Um desavisado, respondendo assim de supetão, talvez elenque uma lista considerável daquilo que se acha livre pra escolher. Porém, a realidade dói quando a escassez de opções é notada, finalmente. Claro, uns com mais, outros com menos, mas todos limitados pela 1ª, 2ª e 3ª variáveis.
A penúltima, a GENEROSIDADE, não demora ser atacada pela galera do obscurantismo, já que faz uma alusão à Ideologia de Gênero para a terceira idade. Gênero + Idade, entendeu? E ainda ligadas pelo “S” de Safadeza. Pouca vergonha danada! (risos).

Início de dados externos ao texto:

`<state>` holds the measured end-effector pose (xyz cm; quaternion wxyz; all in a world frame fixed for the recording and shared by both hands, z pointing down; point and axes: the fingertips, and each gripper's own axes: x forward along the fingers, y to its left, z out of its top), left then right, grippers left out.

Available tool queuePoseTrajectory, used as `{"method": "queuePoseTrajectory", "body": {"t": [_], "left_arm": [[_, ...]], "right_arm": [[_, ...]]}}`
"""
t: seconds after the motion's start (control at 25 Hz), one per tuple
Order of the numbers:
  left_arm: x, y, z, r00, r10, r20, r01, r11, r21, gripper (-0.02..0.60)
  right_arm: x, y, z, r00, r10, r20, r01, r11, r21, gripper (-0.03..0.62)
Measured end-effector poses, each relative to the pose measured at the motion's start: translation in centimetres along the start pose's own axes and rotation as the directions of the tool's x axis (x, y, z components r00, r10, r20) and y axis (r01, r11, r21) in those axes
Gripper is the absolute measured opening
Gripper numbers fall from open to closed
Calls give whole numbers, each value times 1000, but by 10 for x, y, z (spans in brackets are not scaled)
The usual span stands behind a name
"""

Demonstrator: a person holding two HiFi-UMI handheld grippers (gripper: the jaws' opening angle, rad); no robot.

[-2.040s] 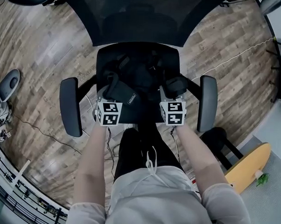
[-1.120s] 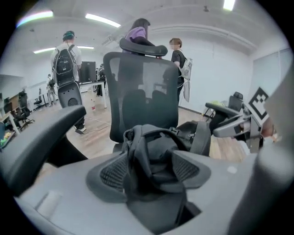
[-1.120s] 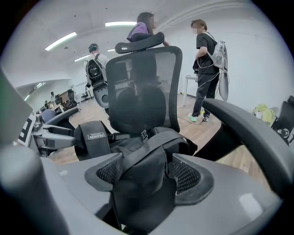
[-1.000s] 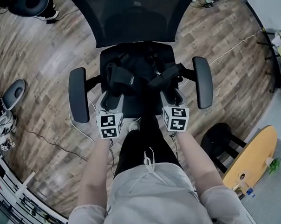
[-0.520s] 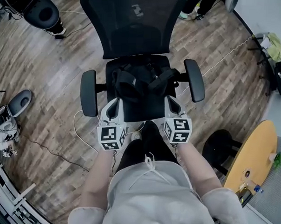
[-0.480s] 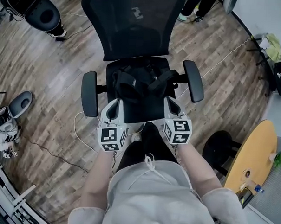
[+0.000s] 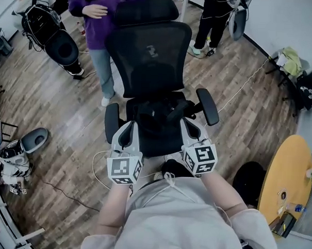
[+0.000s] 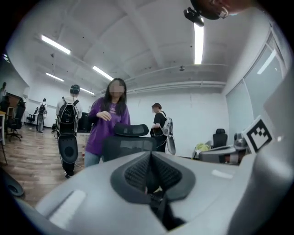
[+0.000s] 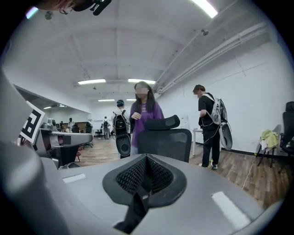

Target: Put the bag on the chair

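Observation:
A black bag (image 7: 156, 113) lies on the seat (image 7: 160, 142) of a black mesh office chair (image 7: 149, 54), its straps loose across it. My left gripper (image 7: 129, 125) hovers over the seat's front left, shut and holding nothing. My right gripper (image 7: 186, 123) is over the front right beside the armrest (image 7: 207, 105), also shut and empty. The left gripper view has the shut pads (image 8: 138, 170) tilted up, with the chair's headrest (image 8: 131, 130) beyond. From the right gripper (image 9: 146, 176) I see the backrest (image 9: 163, 142). The bag is out of both gripper views.
A person in a purple top (image 7: 96, 10) stands just behind the chair, and another in black (image 7: 212, 15) is farther back. Black gear (image 7: 51, 34) sits at the left. A yellow round table (image 7: 285, 173) and a dark stool (image 7: 249, 177) are at the right. A cable (image 7: 100, 163) lies on the wood floor.
Both grippers have let go of the bag, shut their jaws and drawn back to the seat's front. The bag stays on the seat. The head view has lifted, showing more of the room.

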<state>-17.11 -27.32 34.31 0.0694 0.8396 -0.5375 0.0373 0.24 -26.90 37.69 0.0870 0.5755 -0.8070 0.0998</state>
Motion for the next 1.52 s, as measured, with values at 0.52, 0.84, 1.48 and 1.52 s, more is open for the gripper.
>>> {"method": "queuePoseTrajectory", "body": {"t": [0.52,0.84,1.48,1.52], "left_arm": [[-24,-4,34,999,-33,27,32,998,47,6],[-25,-19,39,998,-58,31,56,996,64,6],[-17,-24,31,998,-67,1,67,995,69,6],[-15,-22,31,998,-67,1,67,995,68,6]], "right_arm": [[-17,20,33,998,-7,58,7,1000,8,-1],[-28,18,29,999,-20,50,20,1000,6,0],[-30,18,23,998,-24,53,24,1000,5,0],[-27,19,23,998,-23,53,23,1000,6,0]]}}
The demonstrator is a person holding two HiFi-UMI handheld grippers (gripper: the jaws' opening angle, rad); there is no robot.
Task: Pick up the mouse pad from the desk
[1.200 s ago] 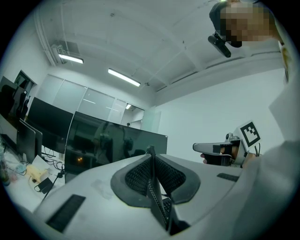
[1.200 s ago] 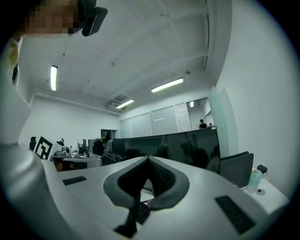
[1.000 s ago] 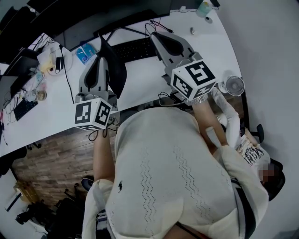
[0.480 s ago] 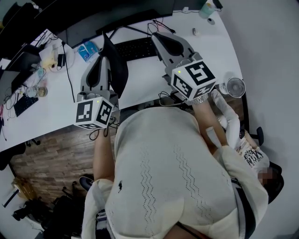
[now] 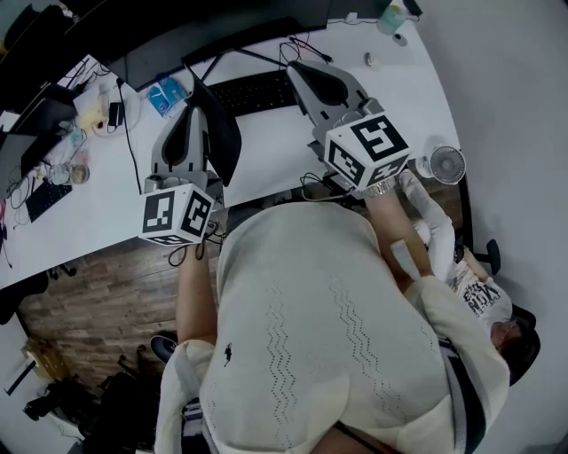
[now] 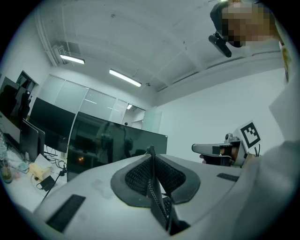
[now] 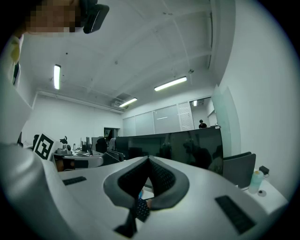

É possível que o Alexandre Garcia abrace essa bandeira e se eleja deputado na próxima eleição, apoiado por milhares de velhinhos que, junto com ele, derrubaram de vez o estereótipo do “velho sábio” no Brasil.
Por fim, a última variável mostra a grande falha da pesquisa em solo brasileiro e que poderia reverter toda pontuação negativa que acumulamos nas cinco anteriores, tomando, pelo menos, a 30ª posição do Uruguai e sermos o país mais feliz da América Latina.
Imaginem só a tia e o tio compartilhando essa notícia no zap, oriunda de pesquisa relativamente séria e até com link de fonte confiável. Nem precisaria mais da Copa América pra servir de circo e entreter o povo, enquanto o genocídio se desenrola.
Enfim, a 6ª e última variável é a PERCEPÇÃO DA CORRUPÇÃO. Ora, todos que têm um Whatsapp ou uma conta no Facebook sabem muito bem que isso acabou em 2016, quando tiraram do poder aquele partido vermelho, comunista e que transformaria o Brasil numa ditadura do proletariado (como se o PT merecesse tamanho elogio).
O país, finalmente, entrou nos trilhos da honestidade e o salvador da pátria nunca vai brochar, morrer, nem ser comido por um Fiat Elba ou pedalada fiscal qualquer.
Ironias à parte, com ou sem ‘Relatório Mundial da Felicidade’, o certo é que ainda há uma parcela da população (24%, segundo o último Datafolha) que ainda não se sucumbiu à tristeza. Seguem gozando de algum tipo de Felicidade e não há meio milhão de mortes que abale essa “plenitude”.
Inclusive, essa bizarrice me lembrou um romance de Jorge Amado, “O País do Carnaval”, em que uma turma de amigos – literatos e boêmios – fazem de suas vidas miseráveis uma busca pela resposta da seguinte pergunta: como ser feliz, afinal?
Pedro Ticiano, personagem que é uma espécie de guru às avessas dessa gangue de infelizes, no segundo parágrafo da página cento e quarenta e quatro, parece falar daqueles 24%, quando destila seu peculiar deboche e sua refinada descrença:
“Só os burros e os cretinos conseguem a Felicidade…”.